**WHAT IS BEING ASKED:** Output the listing exactly as written, apart from its pictures.

**DATA PROVIDED:**
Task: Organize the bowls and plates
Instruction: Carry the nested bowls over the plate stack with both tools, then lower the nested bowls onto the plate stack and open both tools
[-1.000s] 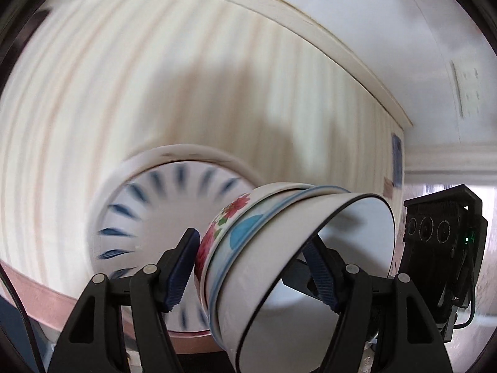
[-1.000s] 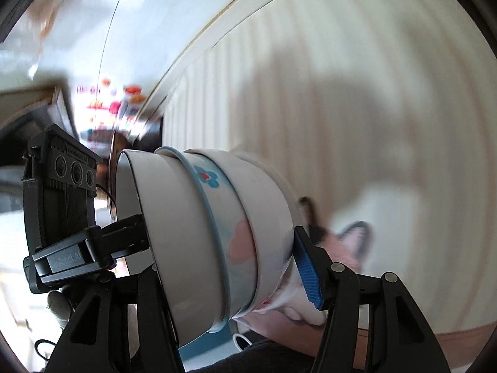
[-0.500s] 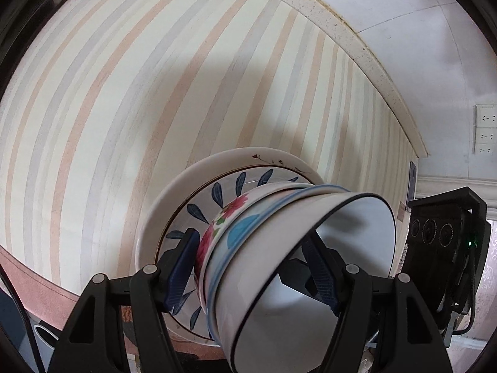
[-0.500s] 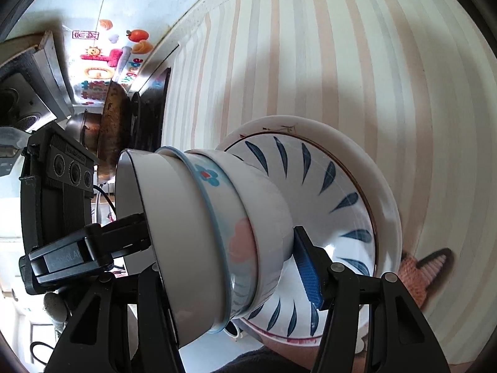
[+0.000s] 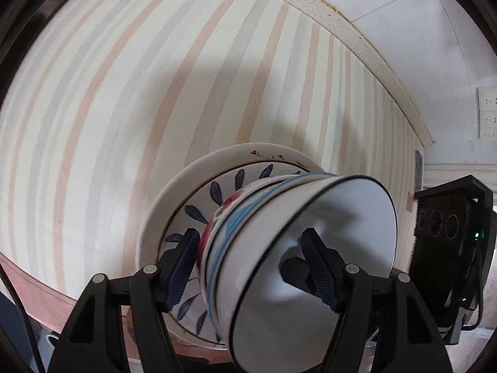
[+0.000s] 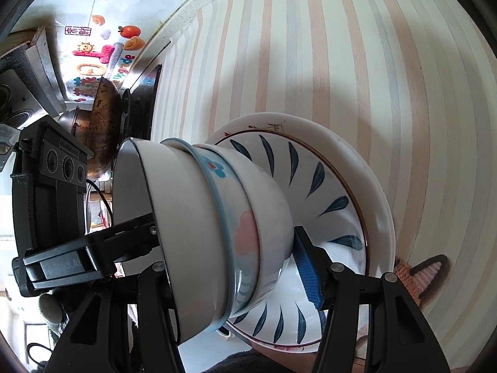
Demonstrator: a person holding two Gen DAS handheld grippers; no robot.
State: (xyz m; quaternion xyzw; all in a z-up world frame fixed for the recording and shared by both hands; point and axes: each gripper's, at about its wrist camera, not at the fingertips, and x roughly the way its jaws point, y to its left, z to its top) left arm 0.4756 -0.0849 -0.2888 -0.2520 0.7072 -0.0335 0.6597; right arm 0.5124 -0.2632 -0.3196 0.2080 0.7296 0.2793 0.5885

**TASK OUTPUT:**
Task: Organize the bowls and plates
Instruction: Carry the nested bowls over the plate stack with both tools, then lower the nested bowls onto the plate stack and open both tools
[-1.000s] 
[-1.000s] 
[-0.500s] 
[-0.500s] 
[+0.000s] 
[+0.000s] 
Demonstrator: a person holding two Gen DAS handheld grippers; no robot.
State: (xyz m; quaternion xyzw; all in a z-up world frame fixed for the recording and shared by both hands; point and axes: each gripper's, at about its wrist camera, not at the fingertips, and x roughly the way its jaws point, y to its left, z to its top) left arm 0.4756 -0.0849 -0.2888 -0.2520 0.7072 -0.0335 0.6597; right arm 0.5124 -0.2632 -0.3196 0.2080 0.7296 0.2793 0.5885

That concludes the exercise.